◆ What this task involves ◆
Would you restate each line of the data below word for word, without its pictures?

◆ Input data ◆
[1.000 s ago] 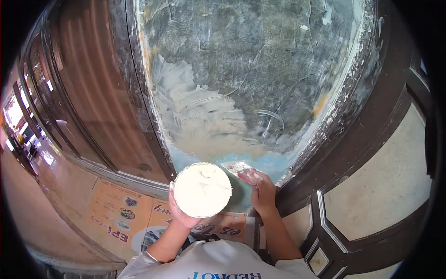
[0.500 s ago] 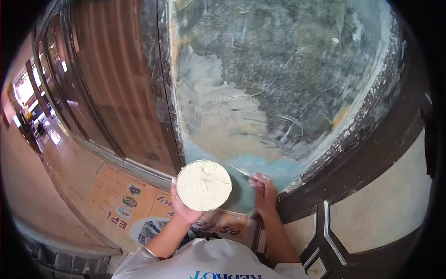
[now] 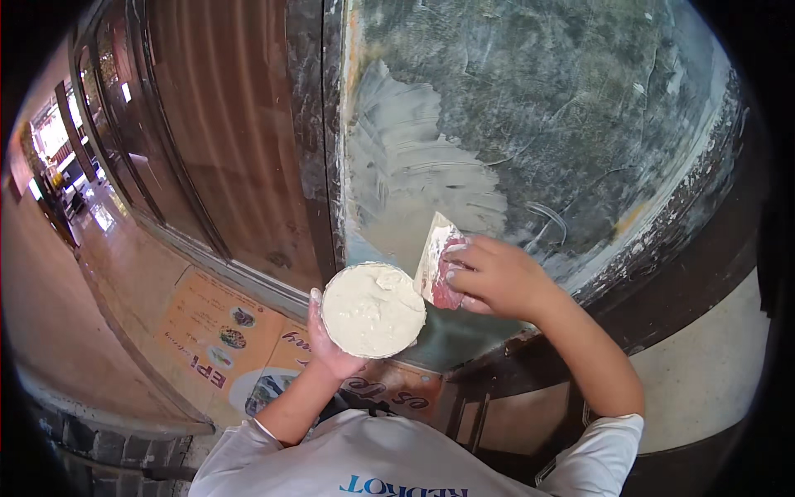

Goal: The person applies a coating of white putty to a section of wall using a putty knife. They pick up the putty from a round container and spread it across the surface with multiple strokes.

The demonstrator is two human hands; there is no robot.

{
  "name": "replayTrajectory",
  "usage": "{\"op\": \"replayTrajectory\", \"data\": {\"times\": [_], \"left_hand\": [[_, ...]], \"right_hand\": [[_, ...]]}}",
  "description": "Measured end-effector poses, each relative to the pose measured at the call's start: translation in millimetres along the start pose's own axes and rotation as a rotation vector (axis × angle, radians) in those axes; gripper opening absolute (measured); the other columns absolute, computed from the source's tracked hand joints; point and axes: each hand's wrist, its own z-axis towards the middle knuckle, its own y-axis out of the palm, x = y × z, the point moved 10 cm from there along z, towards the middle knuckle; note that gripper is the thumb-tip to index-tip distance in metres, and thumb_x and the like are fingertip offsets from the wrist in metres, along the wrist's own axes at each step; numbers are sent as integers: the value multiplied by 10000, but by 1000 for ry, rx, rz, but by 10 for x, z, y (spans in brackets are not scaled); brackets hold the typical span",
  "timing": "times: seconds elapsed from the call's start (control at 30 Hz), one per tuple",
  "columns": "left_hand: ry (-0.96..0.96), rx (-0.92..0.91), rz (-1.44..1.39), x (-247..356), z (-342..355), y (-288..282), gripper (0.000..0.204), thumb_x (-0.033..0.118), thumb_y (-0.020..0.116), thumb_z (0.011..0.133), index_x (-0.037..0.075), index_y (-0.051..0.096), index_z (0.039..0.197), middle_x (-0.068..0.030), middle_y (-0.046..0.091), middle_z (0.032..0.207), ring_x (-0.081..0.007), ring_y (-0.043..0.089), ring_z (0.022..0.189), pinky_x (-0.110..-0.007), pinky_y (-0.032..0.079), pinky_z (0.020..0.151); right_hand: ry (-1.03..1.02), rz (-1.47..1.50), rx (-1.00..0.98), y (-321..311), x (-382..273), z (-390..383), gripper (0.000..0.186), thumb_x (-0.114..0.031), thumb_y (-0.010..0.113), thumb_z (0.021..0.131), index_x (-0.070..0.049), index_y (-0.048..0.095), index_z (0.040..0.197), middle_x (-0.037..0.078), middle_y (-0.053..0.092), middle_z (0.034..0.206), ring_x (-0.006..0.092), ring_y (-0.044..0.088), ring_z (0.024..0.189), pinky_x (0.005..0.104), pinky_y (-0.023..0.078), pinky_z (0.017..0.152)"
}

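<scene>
Beside the round tub of white putty [image 3: 373, 309], now risen from below to level with it: right hand [image 3: 497, 277], fingers clamped on a red-handled putty knife [image 3: 436, 261], blade coated white. Left hand [image 3: 331, 340] cupped under the tub. Above the knife, broad scraped panel [image 3: 530, 124]; dark frame [image 3: 310, 141] left.
</scene>
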Motion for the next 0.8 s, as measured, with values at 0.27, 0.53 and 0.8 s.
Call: {"op": "replayTrajectory", "data": {"times": [0.27,0.53,0.8], "left_hand": [[86,99,122,452,-8,-44,845,698,408,909,135,357,1537,-157,324,1594,-422,327,1442,-623,249,1170],[154,34,83,860,72,139,830,689,403,921,96,394,1502,-152,408,1541,-385,406,1400,-558,317,1164],[267,75,137,1160,66,110,849,724,387,903,116,406,1495,-142,427,1525,-382,432,1376,-565,343,1142]], "right_hand": [[36,197,-45,232,-26,322,301,-195,751,711,-112,653,983,72,621,1040,309,581,1013,410,519,853],[85,372,102,371,-366,685,360,-66,779,630,-110,688,975,76,659,1076,309,628,956,382,534,795],[179,-17,123,502,-685,950,200,-191,668,751,-191,683,950,-20,610,893,214,641,822,360,545,660]]}}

◆ Result ◆
[1.000 s ago] 
[0.500 s ago] 
[now] 

Goal: The person applies a coating of white putty to a section of wall using a putty knife. They pick up the putty from a round container and spread it across the surface with multiple strokes.

The demonstrator is two human hands; there is no robot.

{
  "name": "replayTrajectory",
  "usage": "{\"op\": \"replayTrajectory\", \"data\": {\"times\": [_], \"left_hand\": [[_, ...]], \"right_hand\": [[_, ...]]}}",
  "description": "Measured end-effector poses, each relative to the pose measured at the call's start: translation in millimetres along the start pose's own axes and rotation as a rotation vector (axis × angle, radians) in those axes; gripper opening absolute (measured); the other columns absolute, computed from the source's tracked hand joints; point and axes: each hand's wrist, its own z-axis towards the middle knuckle, its own y-axis out of the palm, x = y × z, the point moved 10 cm from there along z, towards the middle knuckle; note that gripper is the thumb-tip to index-tip distance in metres, and thumb_x and the like are fingertip offsets from the wrist in metres, along the wrist's own axes at each step; numbers are sent as integers: the value multiplied by 10000, but by 1000 for ry, rx, rz, but by 10 for x, z, y (spans in brackets are not scaled); brackets hold the typical span",
  "timing": "times: seconds elapsed from the call's start (control at 30 Hz), one per tuple",
  "columns": "left_hand: ry (-0.96..0.96), rx (-0.92..0.91), rz (-1.44..1.39), x (-247..356), z (-342..355), y (-288..282), gripper (0.000..0.204), thumb_x (-0.033..0.118), thumb_y (-0.020..0.116), thumb_z (0.011..0.133), index_x (-0.037..0.075), index_y (-0.051..0.096), index_z (0.039..0.197), middle_x (-0.068..0.030), middle_y (-0.046..0.091), middle_z (0.032..0.207), ring_x (-0.081..0.007), ring_y (-0.043..0.089), ring_z (0.022..0.189), pinky_x (-0.110..-0.007), pinky_y (-0.032..0.079), pinky_z (0.020..0.151); right_hand: ry (-1.03..1.02), rz (-1.47..1.50), rx (-1.00..0.98), y (-321..311), x (-382..273), z (-390..383), gripper (0.000..0.186), thumb_x (-0.114..0.031), thumb_y (-0.010..0.113), thumb_z (0.021..0.131), index_x (-0.070..0.049), index_y (-0.048..0.095), index_z (0.040..0.197), middle_x (-0.037..0.078), middle_y (-0.053..0.092), middle_z (0.034..0.206), ring_x (-0.006..0.092), ring_y (-0.044..0.088), ring_z (0.024..0.189), pinky_x (0.005..0.104), pinky_y (-0.023..0.078), pinky_z (0.017..0.152)"
}

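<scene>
Beside the round tub of white putty [image 3: 373, 309], now risen from below to level with it: right hand [image 3: 497, 277], fingers clamped on a red-handled putty knife [image 3: 436, 261], blade coated white. Left hand [image 3: 331, 340] cupped under the tub. Above the knife, broad scraped panel [image 3: 530, 124]; dark frame [image 3: 310, 141] left.
</scene>
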Motion for the next 0.8 s, as measured, with values at 0.27, 0.53 and 0.8 s.
Call: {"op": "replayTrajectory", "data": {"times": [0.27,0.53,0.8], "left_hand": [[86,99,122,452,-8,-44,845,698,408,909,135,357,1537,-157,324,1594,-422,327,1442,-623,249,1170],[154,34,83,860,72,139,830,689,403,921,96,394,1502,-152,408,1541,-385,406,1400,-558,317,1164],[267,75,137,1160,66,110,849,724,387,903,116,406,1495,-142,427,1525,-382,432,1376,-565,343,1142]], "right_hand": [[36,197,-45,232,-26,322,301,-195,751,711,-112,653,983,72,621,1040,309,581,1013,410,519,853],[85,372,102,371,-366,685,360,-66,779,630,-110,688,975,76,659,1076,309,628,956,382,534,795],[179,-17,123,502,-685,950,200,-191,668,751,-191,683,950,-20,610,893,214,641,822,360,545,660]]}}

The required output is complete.